# Instructions for the task:
All of the entries need to be printed again exactly; pictures are the only thing to omit.

# Extracted data:
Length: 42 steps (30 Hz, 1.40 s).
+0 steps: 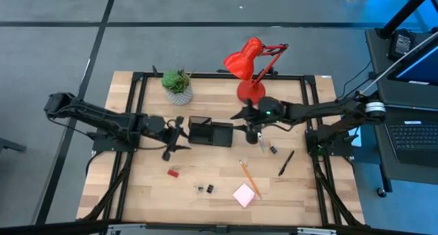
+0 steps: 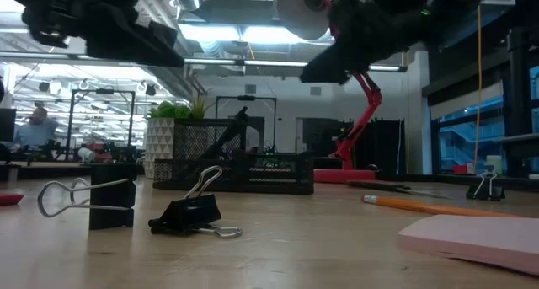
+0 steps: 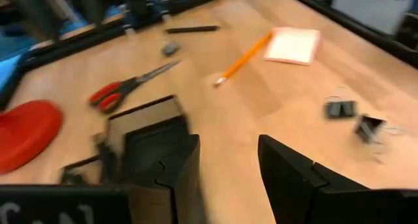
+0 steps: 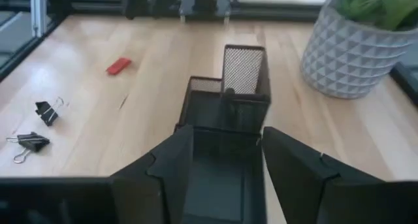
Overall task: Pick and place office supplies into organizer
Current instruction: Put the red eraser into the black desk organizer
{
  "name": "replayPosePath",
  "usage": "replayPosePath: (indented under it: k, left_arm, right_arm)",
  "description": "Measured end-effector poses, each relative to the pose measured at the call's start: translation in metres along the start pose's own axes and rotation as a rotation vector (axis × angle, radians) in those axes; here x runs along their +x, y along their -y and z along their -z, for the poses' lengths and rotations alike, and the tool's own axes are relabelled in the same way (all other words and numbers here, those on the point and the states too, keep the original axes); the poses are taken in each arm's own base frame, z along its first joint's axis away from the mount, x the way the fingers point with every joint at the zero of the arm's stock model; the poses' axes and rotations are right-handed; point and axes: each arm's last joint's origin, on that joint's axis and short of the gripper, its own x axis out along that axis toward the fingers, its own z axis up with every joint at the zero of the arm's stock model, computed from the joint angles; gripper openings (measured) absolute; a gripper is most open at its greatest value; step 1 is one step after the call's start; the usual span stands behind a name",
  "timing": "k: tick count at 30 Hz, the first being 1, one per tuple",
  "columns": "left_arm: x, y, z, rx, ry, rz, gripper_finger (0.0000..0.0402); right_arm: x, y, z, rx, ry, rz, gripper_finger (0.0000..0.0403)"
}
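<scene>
High view: we list the organizer at table centre, flanked by the left gripper just beside one end and the right gripper near the other; still loose on the wood are the red eraser, two black clips, the orange pencil, the pink sticky-note pad, a black pen and a lone clip, with the scissors partly under the right arm. The red lamp and the potted plant stand behind, not part of the job. Low view: we note the two clips up close, the pencil, the pad and the organizer behind them; both arms hang above the table. Left wrist view: we see the left fingers spread with nothing between them, the organizer's tall section just ahead, the scissors lying beyond it. Right wrist view: we record the right fingers parted and empty, poised over the tray's low compartment, whose contents we cannot make out, with the eraser and clips well apart. We judge the step to be between placements, most supplies not yet collected. The next move calls for one arm to turn away from the tray, descend on a nearby item, perhaps the scissors or the lone clip, and close squarely on it.
</scene>
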Motion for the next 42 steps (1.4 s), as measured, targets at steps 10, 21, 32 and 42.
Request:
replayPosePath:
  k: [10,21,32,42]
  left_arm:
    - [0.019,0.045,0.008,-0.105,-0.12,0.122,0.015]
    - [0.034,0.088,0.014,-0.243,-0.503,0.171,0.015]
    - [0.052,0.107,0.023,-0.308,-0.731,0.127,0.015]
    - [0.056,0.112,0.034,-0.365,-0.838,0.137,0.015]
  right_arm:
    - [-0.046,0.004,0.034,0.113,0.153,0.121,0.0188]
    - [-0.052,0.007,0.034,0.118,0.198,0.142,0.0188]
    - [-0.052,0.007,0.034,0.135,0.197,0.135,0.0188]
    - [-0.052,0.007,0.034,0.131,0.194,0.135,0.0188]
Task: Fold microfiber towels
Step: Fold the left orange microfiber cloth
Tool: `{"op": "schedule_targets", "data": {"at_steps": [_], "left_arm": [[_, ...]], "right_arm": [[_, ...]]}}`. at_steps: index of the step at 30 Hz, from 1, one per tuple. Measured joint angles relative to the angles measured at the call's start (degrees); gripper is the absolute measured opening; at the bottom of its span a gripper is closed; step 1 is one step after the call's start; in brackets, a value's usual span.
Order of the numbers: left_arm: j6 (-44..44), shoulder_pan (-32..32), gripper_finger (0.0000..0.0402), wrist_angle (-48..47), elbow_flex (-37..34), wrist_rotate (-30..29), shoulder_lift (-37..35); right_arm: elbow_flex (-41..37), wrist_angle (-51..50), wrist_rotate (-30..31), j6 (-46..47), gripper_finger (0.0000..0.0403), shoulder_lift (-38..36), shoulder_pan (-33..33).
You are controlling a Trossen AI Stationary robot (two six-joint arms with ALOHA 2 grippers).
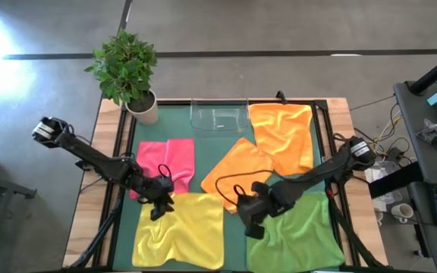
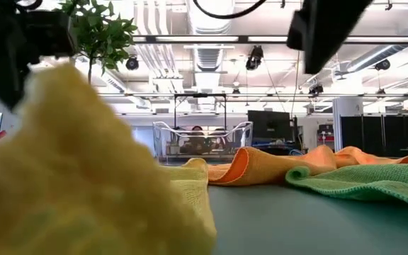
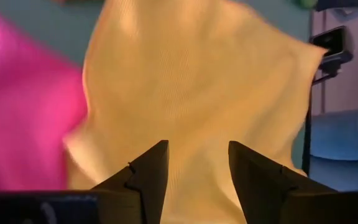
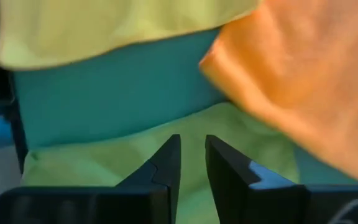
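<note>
Left gripper open over yellow towel; right gripper narrowly parted, empty above green towel, risks snagging neighbouring orange towel

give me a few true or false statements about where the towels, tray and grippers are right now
1. The clear plastic tray sits at the far edge of the mat, beside an orange towel. True.
2. The pink towel lies on the right arm's side of the table. False: it is on the left arm's side, next to the yellow towel.
3. The left gripper hangs over the yellow towel with its fingers apart. True.
4. The right gripper is clamped on the second orange towel. False: it is above the green towel, fingers slightly apart, holding nothing.
5. The potted plant stands inside the tray. False: it stands at the table's far left corner.
</note>
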Motion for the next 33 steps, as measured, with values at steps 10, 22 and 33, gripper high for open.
{"op": "schedule_targets", "data": {"at_steps": [10, 22, 33], "left_arm": [[23.67, 1.58, 0.0152, 0.18, 2.6, -9.77, 2.49], [37.53, 11.4, 0.0152, 0.49, 11.06, -10.14, 10.65], [47.52, 16.79, 0.0152, -0.04, 21.16, -9.16, 15.29]], "right_arm": [[-2.73, -1.94, 9.08, 5.56, 0.0115, 1.49, 3.44], [-4.44, -14.44, 10.65, 6.78, 0.0145, -3.36, 3.41], [-14.11, -21.24, 17.59, 14.03, 0.0127, -18.54, 4.13]]}}
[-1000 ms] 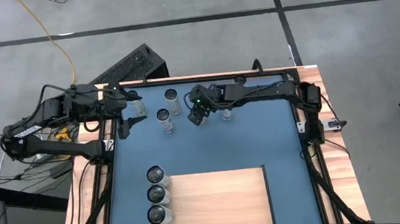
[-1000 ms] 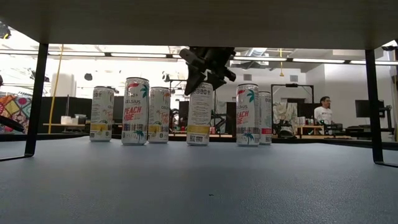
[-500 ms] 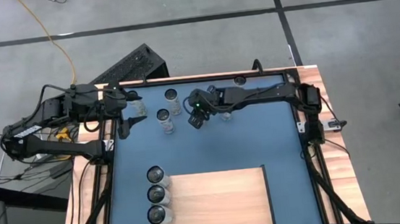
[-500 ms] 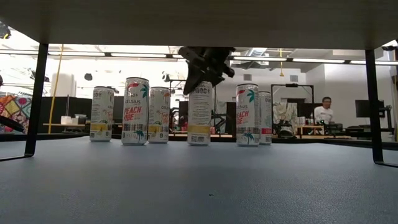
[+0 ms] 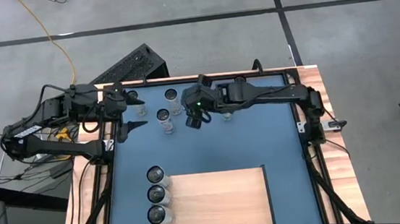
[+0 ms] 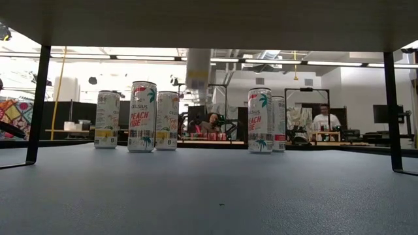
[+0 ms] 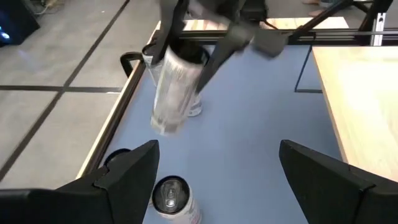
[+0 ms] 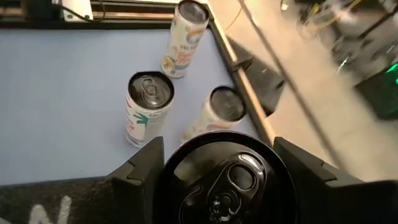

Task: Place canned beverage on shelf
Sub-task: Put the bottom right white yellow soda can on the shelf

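Observation:
My right gripper [image 5: 195, 116] is shut on a canned beverage [image 7: 174, 87], held up over the blue surface near the far edge. In the low view only the can's lower part [image 6: 197, 70] shows, high above the table. The shelf [image 5: 222, 201], a pale wood panel, lies at the near side. Three cans [image 5: 157, 195] stand in a row along its left edge. My left gripper [image 5: 132, 116] hangs open at the far left, over one standing can [image 7: 173, 198]. My right gripper pinches the can's upper end, just under the rim [image 8: 186, 155], between its two fingers [image 8: 140, 177], one on each side. The fingers slant down from the table's right side. The can hangs below them, tilted and lifted clear of the table [image 7: 163, 124].
Several more cans stand on the blue surface by the far edge [image 5: 162, 116] [image 5: 172, 95] [image 8: 149, 106]. Black frame posts [image 6: 36, 104] [image 6: 392, 111] stand at the table's sides. People sit in the room behind [image 6: 323, 117].
My right gripper has risen with the can, which stood on the table a second ago and now hangs clear of it. The gripper has also rolled, so the can is tilted. In the low view the gripper has gone up out of sight.

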Controlling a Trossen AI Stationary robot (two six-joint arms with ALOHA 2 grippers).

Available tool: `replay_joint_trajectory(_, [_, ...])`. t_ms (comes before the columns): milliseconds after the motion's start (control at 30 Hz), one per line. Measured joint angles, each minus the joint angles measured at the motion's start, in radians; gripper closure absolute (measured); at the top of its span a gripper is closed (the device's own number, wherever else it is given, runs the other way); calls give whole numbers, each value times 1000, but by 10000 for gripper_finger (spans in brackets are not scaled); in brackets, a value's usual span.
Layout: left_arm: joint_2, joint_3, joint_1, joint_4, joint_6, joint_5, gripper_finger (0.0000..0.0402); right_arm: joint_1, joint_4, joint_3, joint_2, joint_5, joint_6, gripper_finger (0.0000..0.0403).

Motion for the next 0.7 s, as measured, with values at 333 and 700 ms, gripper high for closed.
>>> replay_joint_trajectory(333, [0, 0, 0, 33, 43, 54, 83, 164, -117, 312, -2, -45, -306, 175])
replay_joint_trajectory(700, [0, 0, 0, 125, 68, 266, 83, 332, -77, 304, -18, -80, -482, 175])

# Solution to the exercise:
Length: 42 steps (30 Hz, 1.40 s).
+0 steps: 
+0 steps: 
+0 steps: 
+0 steps: 
Overall task: Pick and place office supplies into organizer
Current instruction: Put the red eraser into the black desk organizer
{
  "name": "replayPosePath",
  "usage": "replayPosePath: (indented under it: k, left_arm, right_arm)",
  "description": "Measured end-effector poses, each relative to the pose measured at the call's start: translation in metres along the start pose's own axes and rotation as a rotation vector (axis × angle, radians) in those axes; here x runs along their +x, y along their -y and z along their -z, for the poses' lengths and rotations alike, and the tool's own axes are relabelled in the same way (all other words and numbers here, those on the point and the states too, keep the original axes); the poses are taken in each arm's own base frame, z along its first joint's axis away from the mount, x the way the fingers point with every joint at the zero of the arm's stock model; the poses' axes and rotations are right-handed; point and axes: each arm's last joint's origin, on that joint's axis and short of the gripper, its own x axis out along that axis toward the fingers, its own z axis up with every joint at the zero of the arm's stock model, computed from the joint angles; gripper openings (measured) absolute; a gripper is most open at its greatest value; step 1 is one step after the call's start; the usual span stands behind a name",
  "timing": "k: tick count at 30 Hz, the first being 1, one per tuple",
  "columns": "left_arm: x, y, z, rx, ry, rz, gripper_finger (0.0000..0.0402); right_arm: x, y, z, rx, ry, rz, gripper_finger (0.0000..0.0403)"
}
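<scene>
High view: we list the organizer at table centre, flanked by the left gripper just beside one end and the right gripper near the other; still loose on the wood are the red eraser, two black clips, the orange pencil, the pink sticky-note pad, a black pen and a lone clip, with the scissors partly under the right arm. The red lamp and the potted plant stand behind, not part of the job. Low view: we note the two clips up close, the pencil, the pad and the organizer behind them; both arms hang above the table. Left wrist view: we see the left fingers spread with nothing between them, the organizer's tall section just ahead, the scissors lying beyond it. Right wrist view: we record the right fingers parted and empty, poised over the tray's low compartment, whose contents we cannot make out, with the eraser and clips well apart. We judge the step to be between placements, most supplies not yet collected. The next move calls for one arm to turn away from the tray, descend on a nearby item, perhaps the scissors or the lone clip, and close squarely on it.
</scene>
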Motion for the next 42 steps (1.4 s), as measured, targets at steps 10, 21, 32 and 42.
Request:
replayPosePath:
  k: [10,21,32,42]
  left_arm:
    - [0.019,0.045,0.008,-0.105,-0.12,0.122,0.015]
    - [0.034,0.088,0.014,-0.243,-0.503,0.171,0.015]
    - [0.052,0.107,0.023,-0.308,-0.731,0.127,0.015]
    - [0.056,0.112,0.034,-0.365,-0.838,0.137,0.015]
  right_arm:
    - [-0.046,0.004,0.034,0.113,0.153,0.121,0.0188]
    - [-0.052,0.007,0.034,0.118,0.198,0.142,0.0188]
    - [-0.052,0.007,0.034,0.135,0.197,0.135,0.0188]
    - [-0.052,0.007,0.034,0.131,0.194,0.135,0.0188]
Task: Fold microfiber towels
Step: Fold the left orange microfiber cloth
Tool: `{"op": "schedule_targets", "data": {"at_steps": [_], "left_arm": [[_, ...]], "right_arm": [[_, ...]]}}`. at_steps: index of the step at 30 Hz, from 1, one per tuple. Measured joint angles relative to the angles measured at the call's start (degrees); gripper is the absolute measured opening; at the bottom of its span a gripper is closed; step 1 is one step after the call's start; in brackets, a value's usual span.
Order of the numbers: left_arm: j6 (-44..44), shoulder_pan (-32..32), gripper_finger (0.0000..0.0402), wrist_angle (-48..47), elbow_flex (-37..34), wrist_rotate (-30..29), shoulder_lift (-37..35); right_arm: elbow_flex (-41..37), wrist_angle (-51..50), wrist_rotate (-30..31), j6 (-46..47), gripper_finger (0.0000..0.0403), shoulder_lift (-38..36), shoulder_pan (-33..33).
You are controlling a Trossen AI Stationary robot (two six-joint arms with ALOHA 2 grippers).
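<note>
Left gripper open over yellow towel; right gripper narrowly parted, empty above green towel, risks snagging neighbouring orange towel

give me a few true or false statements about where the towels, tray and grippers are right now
1. The clear plastic tray sits at the far edge of the mat, beside an orange towel. True.
2. The pink towel lies on the right arm's side of the table. False: it is on the left arm's side, next to the yellow towel.
3. The left gripper hangs over the yellow towel with its fingers apart. True.
4. The right gripper is clamped on the second orange towel. False: it is above the green towel, fingers slightly apart, holding nothing.
5. The potted plant stands inside the tray. False: it stands at the table's far left corner.
</note>
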Motion for the next 33 steps, as measured, with values at steps 10, 22 and 33, gripper high for open.
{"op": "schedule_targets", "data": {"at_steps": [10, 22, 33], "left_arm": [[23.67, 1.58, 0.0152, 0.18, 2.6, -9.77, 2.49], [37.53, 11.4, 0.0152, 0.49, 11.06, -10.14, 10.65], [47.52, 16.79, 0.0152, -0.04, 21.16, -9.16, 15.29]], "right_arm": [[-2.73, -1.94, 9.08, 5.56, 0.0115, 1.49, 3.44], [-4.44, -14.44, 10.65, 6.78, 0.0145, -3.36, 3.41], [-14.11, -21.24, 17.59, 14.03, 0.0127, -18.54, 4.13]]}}
[-1000 ms] 
[-1000 ms] 
[-500 ms] 
[-500 ms] 
[+0 ms] 
[+0 ms] 
[+0 ms] 
[+0 ms] 

Task: Place canned beverage on shelf
Sub-task: Put the bottom right white yellow soda can on the shelf

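Observation:
My right gripper [image 5: 195, 116] is shut on a canned beverage [image 7: 174, 87], held up over the blue surface near the far edge. In the low view only the can's lower part [image 6: 197, 70] shows, high above the table. The shelf [image 5: 222, 201], a pale wood panel, lies at the near side. Three cans [image 5: 157, 195] stand in a row along its left edge. My left gripper [image 5: 132, 116] hangs open at the far left, over one standing can [image 7: 173, 198]. My right gripper pinches the can's upper end, just under the rim [image 8: 186, 155], between its two fingers [image 8: 140, 177], one on each side. The fingers slant down from the table's right side. The can hangs below them, tilted and lifted clear of the table [image 7: 163, 124].
Several more cans stand on the blue surface by the far edge [image 5: 162, 116] [image 5: 172, 95] [image 8: 149, 106]. Black frame posts [image 6: 36, 104] [image 6: 392, 111] stand at the table's sides. People sit in the room behind [image 6: 323, 117].
My right gripper has risen with the can, which stood on the table a second ago and now hangs clear of it. The gripper has also rolled, so the can is tilted. In the low view the gripper has gone up out of sight.
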
Controlling a Trossen AI Stationary robot (two six-joint arms with ALOHA 2 grippers).

Available tool: `replay_joint_trajectory(_, [_, ...])`. t_ms (comes before the columns): milliseconds after the motion's start (control at 30 Hz), one per line. Measured joint angles, each minus the joint angles measured at the motion's start, in radians; gripper closure absolute (measured); at the top of its span a gripper is closed (the device's own number, wherever else it is given, runs the other way); calls give whole numbers, each value times 1000, but by 10000 for gripper_finger (spans in brackets are not scaled); in brackets, a value's usual span.
Layout: left_arm: joint_2, joint_3, joint_1, joint_4, joint_6, joint_5, gripper_finger (0.0000..0.0402); right_arm: joint_1, joint_4, joint_3, joint_2, joint_5, joint_6, gripper_finger (0.0000..0.0403).

Motion for the next 0.7 s, as measured, with values at 333 and 700 ms, gripper high for closed.
>>> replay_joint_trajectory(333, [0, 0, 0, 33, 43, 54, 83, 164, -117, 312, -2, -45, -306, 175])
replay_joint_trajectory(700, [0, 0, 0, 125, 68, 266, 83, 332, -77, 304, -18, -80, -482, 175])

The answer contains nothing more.